Mental health care begins with awareness

Although May is the month of mental health, the consequences and increasing visibility of mental health problems seem to surround us.

After the COVID-19 pandemic, mental health issues – suicide, drug use, domestic violence – were at the forefront of health and human services.

The NAMI Advocacy and Support Organization notes the importance of recognizing the prevalence of mental illness so that sufferers do not feel lonely, and working to reduce stigma and improve access to treatment for those who struggle is often silent.

But it seems that even as mental health problems are more prevalent in local and national conversations, there is a worsening crisis in drug use and suicide, especially among young people. Sober statistics:

• Every 5th adult experiences mental illness each year.

• Every 6 young people between the ages of 6 and 17 experience a mental health disorder each year.

• Half of all mental illnesses in life begin at age 14, 75 percent – before age 24.

• Suicide is the second leading cause of death among people aged 10 to 34 years

The pandemic has exacerbated many of these figures:

• Every 6 teenagers have experienced a major depressive episode; 3 million had serious thoughts of suicide.

• Every 5 young people reported that the pandemic had a significant negative impact on their mental health.

• Every 10 people under the age of 18 have experienced a mental health disorder after being diagnosed with COVID-19.

• Increased alcohol consumption was noted by 15 percent of adolescents and 18 percent of adults.

• Increased drug use is reported by 15 percent of adolescents and 19 percent of adults.

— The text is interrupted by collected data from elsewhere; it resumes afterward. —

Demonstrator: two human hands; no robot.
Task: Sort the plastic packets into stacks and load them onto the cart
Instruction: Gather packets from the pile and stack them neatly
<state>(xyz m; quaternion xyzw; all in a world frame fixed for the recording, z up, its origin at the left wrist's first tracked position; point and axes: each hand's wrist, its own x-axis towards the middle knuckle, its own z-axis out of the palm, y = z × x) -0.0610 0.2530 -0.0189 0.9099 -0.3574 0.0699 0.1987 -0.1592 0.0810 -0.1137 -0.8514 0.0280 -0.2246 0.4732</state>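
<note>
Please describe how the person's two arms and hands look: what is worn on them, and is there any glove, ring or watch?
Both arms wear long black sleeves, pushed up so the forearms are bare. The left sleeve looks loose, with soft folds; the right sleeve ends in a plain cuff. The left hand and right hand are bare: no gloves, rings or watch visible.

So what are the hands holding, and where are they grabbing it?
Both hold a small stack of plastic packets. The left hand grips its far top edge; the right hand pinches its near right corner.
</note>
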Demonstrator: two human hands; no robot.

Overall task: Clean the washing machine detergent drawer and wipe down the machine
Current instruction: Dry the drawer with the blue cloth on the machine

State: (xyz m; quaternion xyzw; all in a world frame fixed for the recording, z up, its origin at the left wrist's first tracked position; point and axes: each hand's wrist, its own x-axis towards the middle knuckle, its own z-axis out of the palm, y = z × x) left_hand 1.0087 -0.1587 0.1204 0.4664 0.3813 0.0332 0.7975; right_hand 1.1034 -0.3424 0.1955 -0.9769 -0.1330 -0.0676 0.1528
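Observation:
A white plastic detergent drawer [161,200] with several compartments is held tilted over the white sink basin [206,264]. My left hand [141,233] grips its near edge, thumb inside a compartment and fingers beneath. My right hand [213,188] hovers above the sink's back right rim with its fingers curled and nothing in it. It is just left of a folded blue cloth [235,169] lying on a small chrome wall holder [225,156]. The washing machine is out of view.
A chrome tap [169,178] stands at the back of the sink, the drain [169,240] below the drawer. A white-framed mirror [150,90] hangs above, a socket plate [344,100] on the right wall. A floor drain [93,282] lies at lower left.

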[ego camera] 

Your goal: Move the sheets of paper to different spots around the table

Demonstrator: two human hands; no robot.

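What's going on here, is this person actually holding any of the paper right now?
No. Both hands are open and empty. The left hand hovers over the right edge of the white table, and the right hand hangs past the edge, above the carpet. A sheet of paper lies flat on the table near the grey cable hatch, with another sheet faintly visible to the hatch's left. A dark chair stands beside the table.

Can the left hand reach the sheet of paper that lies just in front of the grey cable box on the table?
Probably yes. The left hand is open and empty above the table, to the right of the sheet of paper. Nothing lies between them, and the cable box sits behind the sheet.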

A pandemic is not the only factor. I am writing earlier this month The New York Times Morning Newsletter David Leanhardt calls the “sadness” among teenagers a crisis that began around 2009, when technology and social media were increasingly used.

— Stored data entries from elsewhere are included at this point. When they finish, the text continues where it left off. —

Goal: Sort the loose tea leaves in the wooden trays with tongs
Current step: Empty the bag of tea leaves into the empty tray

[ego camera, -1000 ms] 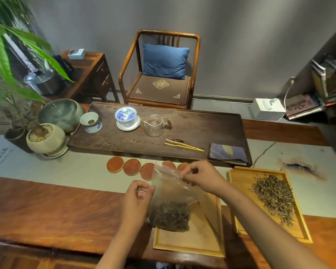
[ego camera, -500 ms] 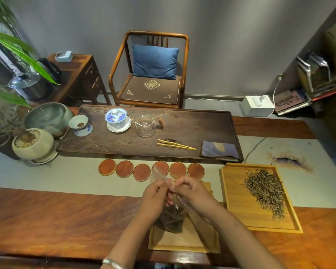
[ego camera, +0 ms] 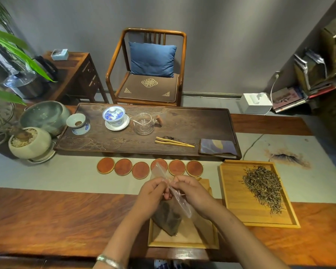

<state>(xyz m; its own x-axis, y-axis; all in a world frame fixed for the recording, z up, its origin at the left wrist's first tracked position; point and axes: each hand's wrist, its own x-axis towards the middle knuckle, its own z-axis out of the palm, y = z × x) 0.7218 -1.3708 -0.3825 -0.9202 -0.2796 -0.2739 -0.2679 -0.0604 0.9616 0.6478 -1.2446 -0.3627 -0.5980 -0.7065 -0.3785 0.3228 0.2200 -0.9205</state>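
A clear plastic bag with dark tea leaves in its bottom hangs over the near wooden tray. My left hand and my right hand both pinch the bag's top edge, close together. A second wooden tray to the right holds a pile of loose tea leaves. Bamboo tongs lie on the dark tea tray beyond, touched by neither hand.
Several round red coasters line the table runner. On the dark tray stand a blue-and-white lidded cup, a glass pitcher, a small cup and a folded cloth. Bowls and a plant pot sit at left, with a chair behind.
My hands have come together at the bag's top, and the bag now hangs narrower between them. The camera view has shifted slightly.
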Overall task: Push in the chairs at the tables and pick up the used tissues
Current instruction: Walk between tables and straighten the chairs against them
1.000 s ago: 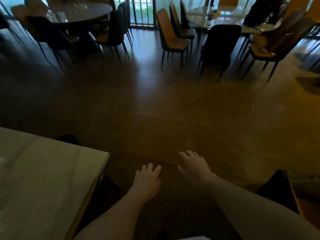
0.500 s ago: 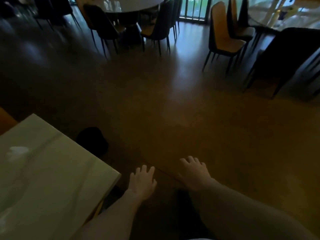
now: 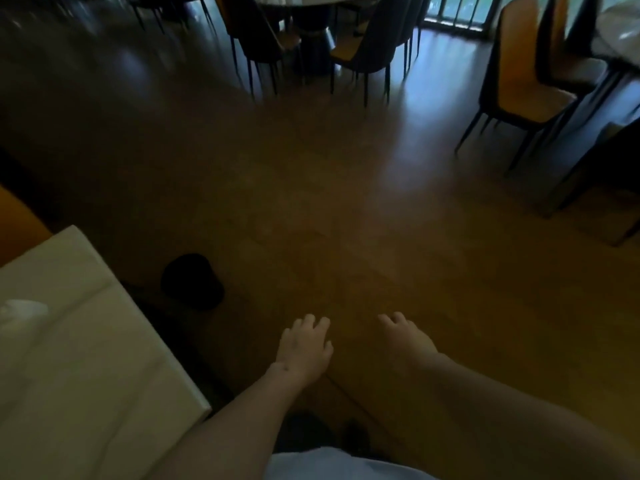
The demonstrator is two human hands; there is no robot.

Apple began selling the iPhone in 2007. Facebook opened to the public in late 2006, and one-third of Americans used it until 2009, according to the Times. “The impulse use of digital technology has changed the daily rhythms of life,” Leanhardt writes.

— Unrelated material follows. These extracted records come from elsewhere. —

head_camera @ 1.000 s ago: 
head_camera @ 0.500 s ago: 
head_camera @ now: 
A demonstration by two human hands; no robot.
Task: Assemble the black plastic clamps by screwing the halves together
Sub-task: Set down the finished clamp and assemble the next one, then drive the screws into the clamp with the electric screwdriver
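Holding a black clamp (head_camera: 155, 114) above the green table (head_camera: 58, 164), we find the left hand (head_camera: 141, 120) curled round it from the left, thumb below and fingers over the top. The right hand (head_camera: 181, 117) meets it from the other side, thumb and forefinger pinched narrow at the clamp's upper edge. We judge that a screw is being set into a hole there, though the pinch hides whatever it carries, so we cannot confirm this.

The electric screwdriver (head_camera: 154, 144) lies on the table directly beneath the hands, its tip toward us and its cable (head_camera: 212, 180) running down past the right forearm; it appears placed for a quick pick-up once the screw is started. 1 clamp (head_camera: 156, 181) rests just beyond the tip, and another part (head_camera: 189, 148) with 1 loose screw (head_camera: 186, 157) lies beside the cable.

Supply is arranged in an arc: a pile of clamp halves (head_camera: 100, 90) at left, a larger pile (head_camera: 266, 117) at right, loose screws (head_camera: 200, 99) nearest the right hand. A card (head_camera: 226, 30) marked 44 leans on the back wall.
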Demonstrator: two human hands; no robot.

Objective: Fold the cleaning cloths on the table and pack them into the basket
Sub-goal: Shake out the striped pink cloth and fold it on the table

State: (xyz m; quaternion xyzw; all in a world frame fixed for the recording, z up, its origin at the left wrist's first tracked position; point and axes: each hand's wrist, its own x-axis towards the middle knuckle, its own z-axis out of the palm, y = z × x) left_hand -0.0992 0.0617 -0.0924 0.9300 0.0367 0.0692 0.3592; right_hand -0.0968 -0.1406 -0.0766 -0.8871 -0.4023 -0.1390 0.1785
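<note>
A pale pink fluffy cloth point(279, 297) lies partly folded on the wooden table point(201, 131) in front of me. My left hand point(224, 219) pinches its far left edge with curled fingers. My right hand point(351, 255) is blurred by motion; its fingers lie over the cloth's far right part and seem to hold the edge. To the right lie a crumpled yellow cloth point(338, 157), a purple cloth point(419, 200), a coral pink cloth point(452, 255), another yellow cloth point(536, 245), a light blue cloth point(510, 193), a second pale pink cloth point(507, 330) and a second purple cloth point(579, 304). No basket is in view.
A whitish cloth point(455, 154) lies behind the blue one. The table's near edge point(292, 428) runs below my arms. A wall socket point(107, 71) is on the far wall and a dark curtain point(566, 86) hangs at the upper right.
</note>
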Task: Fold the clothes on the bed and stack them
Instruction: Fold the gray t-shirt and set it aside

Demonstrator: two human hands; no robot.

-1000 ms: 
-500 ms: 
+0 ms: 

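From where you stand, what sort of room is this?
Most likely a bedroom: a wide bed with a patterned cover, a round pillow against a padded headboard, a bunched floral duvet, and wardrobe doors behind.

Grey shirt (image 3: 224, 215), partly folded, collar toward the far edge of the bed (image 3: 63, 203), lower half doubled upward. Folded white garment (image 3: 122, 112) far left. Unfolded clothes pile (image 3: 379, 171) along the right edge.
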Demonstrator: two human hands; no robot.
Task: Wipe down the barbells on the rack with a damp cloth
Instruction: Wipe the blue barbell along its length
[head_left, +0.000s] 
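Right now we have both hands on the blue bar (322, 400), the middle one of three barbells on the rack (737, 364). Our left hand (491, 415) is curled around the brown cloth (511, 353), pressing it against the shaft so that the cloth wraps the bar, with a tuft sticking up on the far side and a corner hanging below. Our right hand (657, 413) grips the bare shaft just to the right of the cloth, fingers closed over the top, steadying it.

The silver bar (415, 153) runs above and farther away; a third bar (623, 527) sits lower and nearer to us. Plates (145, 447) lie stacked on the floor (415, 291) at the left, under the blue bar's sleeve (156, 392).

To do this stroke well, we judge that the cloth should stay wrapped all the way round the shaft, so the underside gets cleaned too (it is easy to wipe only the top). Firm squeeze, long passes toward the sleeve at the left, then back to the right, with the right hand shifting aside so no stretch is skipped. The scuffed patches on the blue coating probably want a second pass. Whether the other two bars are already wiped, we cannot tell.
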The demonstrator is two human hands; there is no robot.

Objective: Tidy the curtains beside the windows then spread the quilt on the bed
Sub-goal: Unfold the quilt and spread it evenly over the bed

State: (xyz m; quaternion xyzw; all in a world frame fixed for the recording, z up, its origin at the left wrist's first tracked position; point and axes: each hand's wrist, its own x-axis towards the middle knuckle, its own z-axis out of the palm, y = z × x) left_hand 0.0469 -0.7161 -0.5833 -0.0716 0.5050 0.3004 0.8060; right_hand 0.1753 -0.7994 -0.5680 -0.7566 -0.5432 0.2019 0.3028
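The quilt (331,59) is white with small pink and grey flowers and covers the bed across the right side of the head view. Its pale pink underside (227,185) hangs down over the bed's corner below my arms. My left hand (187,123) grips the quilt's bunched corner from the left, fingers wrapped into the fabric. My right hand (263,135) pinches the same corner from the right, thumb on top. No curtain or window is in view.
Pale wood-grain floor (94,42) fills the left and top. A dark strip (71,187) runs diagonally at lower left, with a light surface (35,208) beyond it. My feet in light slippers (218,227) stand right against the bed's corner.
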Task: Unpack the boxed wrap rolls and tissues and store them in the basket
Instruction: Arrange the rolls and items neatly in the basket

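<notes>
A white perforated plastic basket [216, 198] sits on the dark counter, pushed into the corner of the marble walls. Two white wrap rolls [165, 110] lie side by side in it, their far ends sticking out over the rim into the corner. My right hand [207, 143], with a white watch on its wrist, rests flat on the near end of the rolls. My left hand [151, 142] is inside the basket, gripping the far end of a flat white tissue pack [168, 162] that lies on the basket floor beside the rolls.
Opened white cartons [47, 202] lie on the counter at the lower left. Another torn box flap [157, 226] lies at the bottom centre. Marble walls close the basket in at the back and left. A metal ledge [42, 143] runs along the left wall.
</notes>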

This has forced teens to spend less time on personal activities such as dating, hanging out with friends and attending church. The use of technology has also helped reduce exercise and sleep, which is believed to contribute to depression. Modern parenting strategies, among other factors, also play a role. But digital technologies – whether it’s social networking, video games, text messaging or other online activities – play a big role, many experts say.

Not only teenagers are worried. As the older adult population grows and becomes more diverse, mental health problems increase in this age group as well. The pandemic and social isolation affected both the elderly and the young.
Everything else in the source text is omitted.